» PROMPT
Give back only the line containing "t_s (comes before" and every line after it through the end of the data below, transcribed exactly.
=-=-=-=-=
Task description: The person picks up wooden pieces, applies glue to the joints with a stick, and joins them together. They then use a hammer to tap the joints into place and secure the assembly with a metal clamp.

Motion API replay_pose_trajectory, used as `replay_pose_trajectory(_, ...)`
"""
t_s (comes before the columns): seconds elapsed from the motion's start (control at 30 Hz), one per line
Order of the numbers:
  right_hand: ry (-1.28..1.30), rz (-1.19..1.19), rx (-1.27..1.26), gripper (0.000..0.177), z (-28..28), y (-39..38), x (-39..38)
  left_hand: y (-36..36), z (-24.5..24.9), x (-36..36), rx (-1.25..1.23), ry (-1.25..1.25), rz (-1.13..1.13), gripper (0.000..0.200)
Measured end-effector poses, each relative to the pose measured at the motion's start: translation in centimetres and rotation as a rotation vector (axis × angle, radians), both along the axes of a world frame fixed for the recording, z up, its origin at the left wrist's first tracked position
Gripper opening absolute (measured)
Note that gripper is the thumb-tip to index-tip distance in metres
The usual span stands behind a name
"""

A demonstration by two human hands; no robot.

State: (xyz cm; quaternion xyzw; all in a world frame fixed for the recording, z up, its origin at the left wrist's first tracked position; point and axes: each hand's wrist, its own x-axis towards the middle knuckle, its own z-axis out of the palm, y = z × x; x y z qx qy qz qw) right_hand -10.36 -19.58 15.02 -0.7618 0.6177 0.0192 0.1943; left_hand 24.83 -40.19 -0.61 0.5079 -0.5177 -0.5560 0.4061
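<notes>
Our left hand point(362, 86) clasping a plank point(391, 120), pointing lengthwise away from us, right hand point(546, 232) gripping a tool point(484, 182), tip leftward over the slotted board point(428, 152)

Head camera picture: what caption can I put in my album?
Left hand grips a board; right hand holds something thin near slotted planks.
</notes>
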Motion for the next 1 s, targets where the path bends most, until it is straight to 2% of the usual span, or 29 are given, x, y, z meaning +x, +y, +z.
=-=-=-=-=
» WRITTEN ANSWER
t_s (comes before the columns): seconds elapsed from the motion's start (control at 30 Hz), one per line
Order of the numbers:
  right_hand: ry (-1.28..1.30), rz (-1.19..1.19), rx (-1.27..1.26), gripper (0.000..0.177), z (-28..28), y (-39..38), x (-39..38)
  left_hand: y (-36..36), z (-24.5..24.9), x (-36..36), rx (-1.25..1.23), ry (-1.25..1.25), rz (-1.13..1.13), gripper (0.000..0.200)
Measured end-effector poses, each relative to the pose measured at the motion's start: translation in centimetres and rotation as a rotation vector (axis × angle, radians), both along the axes of a world frame fixed for the recording, z up, its origin at the left wrist's first tracked position
Gripper opening absolute (measured)
Note that gripper is the thumb-tip to index-tip distance in metres
The usual span stands behind a name
"""

A demonstration by two human hands; no robot.

State: (xyz cm; quaternion xyzw; all in a world frame fixed for the recording, z up, its origin at the left wrist's first tracked position; point and axes: each hand's wrist, its own x-axis towards the middle knuckle, its own z-axis out of the palm, y = z × x; x y z qx qy qz qw) right_hand -10.36 -19.58 15.02 -0.7618 0.6177 0.0192 0.1943; left_hand 24.83 -40.19 -0.61 0.5079 -0.5177 -0.5560 0.4061
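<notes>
Our left hand point(362, 86) clasping a plank point(391, 120), pointing lengthwise away from us, right hand point(546, 232) gripping a tool point(484, 182), tip leftward over the slotted board point(428, 152)

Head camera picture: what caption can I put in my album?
Left hand grips a board; right hand holds something thin near slotted planks.
</notes>
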Motion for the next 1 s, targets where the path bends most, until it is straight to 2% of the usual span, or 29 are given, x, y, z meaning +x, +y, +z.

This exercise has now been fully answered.